The elegance of this solution, in my opinion, comes from the lack of any "magic" numbers (besides 10000, which represents about the minimum amount of digits you must throw away to avoid odd patterns - see results with values 10, 100, 1000). Brevity is also nice.
It's a bit slower than Math.random() (by a factor of 2 or 3), but I believe it's about as fast as any other solution written in JavaScript.
Solution 4
No, but here's a simple pseudorandom generator, an implementation of Multiply-with-carry I adapted from Wikipedia (has been removed since):
var m_w = 123456789;
var m_z = 987654321;
var mask = 0xffffffff;
// Takes any integer
function seed(i) {
m_w = (123456789 + i) & mask;
m_z = (987654321 - i) & mask;
}
// Returns number between 0 (inclusive) and 1.0 (exclusive),
// just like Math.random().
function random()
{
m_z = (36969 * (m_z & 65535) + (m_z >> 16)) & mask;
m_w = (18000 * (m_w & 65535) + (m_w >> 16)) & mask;
var result = ((m_z << 16) + (m_w & 65535)) >>> 0;
result /= 4294967296;
return result;
}
Solution 5
Please see Pierre L'Ecuyer's work going back to the late 1980s and early 1990s. There are others as well.
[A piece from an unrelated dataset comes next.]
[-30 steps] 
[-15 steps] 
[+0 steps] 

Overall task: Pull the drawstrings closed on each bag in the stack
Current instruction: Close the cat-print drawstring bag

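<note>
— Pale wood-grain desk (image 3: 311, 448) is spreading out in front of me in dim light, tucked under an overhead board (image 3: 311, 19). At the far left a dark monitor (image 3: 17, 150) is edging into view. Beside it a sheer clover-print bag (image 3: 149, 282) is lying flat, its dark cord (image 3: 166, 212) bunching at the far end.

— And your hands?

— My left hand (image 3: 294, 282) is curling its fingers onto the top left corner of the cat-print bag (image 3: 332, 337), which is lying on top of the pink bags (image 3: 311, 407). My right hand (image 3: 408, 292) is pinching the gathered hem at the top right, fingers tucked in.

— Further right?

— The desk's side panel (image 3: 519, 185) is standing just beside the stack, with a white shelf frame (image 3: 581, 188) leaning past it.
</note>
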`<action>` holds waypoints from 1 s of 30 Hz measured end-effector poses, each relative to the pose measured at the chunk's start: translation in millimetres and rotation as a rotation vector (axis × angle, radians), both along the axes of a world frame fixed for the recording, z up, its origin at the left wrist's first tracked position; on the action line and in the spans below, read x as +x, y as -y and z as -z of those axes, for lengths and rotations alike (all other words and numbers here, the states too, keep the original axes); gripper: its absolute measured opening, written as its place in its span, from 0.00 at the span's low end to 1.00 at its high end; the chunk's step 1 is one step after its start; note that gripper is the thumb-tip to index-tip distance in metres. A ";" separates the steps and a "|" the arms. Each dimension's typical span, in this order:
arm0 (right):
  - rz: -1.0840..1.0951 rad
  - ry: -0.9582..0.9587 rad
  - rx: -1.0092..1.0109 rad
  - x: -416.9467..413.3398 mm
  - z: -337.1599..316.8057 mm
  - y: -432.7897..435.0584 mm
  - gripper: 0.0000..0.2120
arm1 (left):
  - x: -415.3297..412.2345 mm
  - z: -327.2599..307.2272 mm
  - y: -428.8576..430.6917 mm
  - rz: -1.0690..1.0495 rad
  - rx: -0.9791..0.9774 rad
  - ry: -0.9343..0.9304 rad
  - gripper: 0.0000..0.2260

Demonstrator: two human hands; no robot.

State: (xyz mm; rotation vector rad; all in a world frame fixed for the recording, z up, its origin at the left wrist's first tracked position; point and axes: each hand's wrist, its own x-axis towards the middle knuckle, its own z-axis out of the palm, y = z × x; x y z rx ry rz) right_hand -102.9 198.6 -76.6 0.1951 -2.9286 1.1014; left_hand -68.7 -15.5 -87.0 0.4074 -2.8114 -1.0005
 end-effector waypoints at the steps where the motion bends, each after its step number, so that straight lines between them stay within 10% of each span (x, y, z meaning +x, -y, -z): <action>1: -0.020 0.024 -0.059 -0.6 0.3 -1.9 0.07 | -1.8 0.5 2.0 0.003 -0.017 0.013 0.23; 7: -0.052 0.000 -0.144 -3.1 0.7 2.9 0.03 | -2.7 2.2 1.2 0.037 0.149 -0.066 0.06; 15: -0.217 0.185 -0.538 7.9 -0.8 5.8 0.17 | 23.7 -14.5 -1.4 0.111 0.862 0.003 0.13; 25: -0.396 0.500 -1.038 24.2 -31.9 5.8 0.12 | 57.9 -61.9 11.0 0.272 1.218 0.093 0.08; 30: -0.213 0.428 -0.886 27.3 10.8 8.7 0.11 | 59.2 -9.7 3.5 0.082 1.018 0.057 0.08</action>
Creating a (pseudo) random number generator on your own, if you are not an expert, is pretty dangerous, because there is a high likelihood of either the results not being statistically random or in having a small period. Pierre (and others) have put together some good (pseudo) random number generators that are easy to implement. I use one of his LFSR generators.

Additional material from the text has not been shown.